# Thread: Parallel planes and intersecting planes

1. ## Parallel planes and intersecting planes

Hey! I am having trouble with a question, and I am hoping one of you can help me with it!

Question
For what values of k will the planes 2x - 6y + 4z + 3 = 0 and 3x - 9y + 6z + k = 0
i) not intersect?
ii) intersect in a line?
iii) intersect in a plane?

Solution
i) for them to not intersect the planes must be parallel. If I multiply plane (1) by 1.5 I get the values in plane (2). Therefore if I set the k value to something that s not a scalar quality of the C value in (1) the planes will be parallel. So:
3x - 9y + 6z + 4 = 0

ii) I believe these two planes to be parallel, so by this logic these two planes can never meet. Therefore no k value will make these planes intersect in a line.

iii) I don't understand what the question means by "intersect in a plane". If it means all values of the planes are the same, then I would set the k value to a scalar value of k in the first question. So:
1.5x3 = 4.5
3x - 9y + 6z + 4.5 = 0

I have no idea if I am correct in my thinking here or not. I hope someone here can help me in these solutions!

Thanks!

2. Originally Posted by Kakariki
Hey! I am having trouble with a question, and I am hoping one of you can help me with it!

Question
For what values of k will the planes 2x - 6y + 4z + 3 = 0 and 3x - 9y + 6z + k = 0
i) not intersect?
ii) intersect in a line?
iii) intersect in a plane?

Solution
i) for them to not intersect the planes must be parallel. If I multiply plane (1) by 1.5 I get the values in plane (2). Therefore if I set the k value to something that s not a scalar quality of the C value in (1) the planes will be parallel. So:
3x - 9y + 6z + 4 = 0

ii) I believe these two planes to be parallel, so by this logic these two planes can never meet. Therefore no k value will make these planes intersect in a line.

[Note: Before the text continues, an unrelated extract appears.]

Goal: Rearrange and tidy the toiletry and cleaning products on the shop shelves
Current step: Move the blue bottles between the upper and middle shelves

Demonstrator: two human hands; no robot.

iii) I don't understand what the question means by "intersect in a plane". If it means all values of the planes are the same, then I would set the k value to a scalar value of k in the first question. So:
1.5x3 = 4.5
3x - 9y + 6z + 4.5 = 0

I have no idea if I am correct in my thinking here or not. I hope someone here can help me in these solutions!

Thanks!
i) Their scalar doesn't matter, they both already are parallel, so it is just their level, and that is at k=/=3.
ii) undefined
iii) They intersect on a plane at k=3, by logic, a plane cannot be skewed unless it is bounded, these are unbounded, so the only alternative is that that k=3, there their cross product = 0.

3. Originally Posted by Warrenx
i) Their scalar doesn't matter, they both already are parallel, so it is just their level, and that is at k=/=3.
Shouldn't it be $k\ne\frac{9}{2}$?

And likewise for part (iii), $k=\frac{9}{2}$

Also, for part (ii), I would say no solutions (like the OP) rather than undefined. (For a little more info, I agree with quasi's assessment on this page.)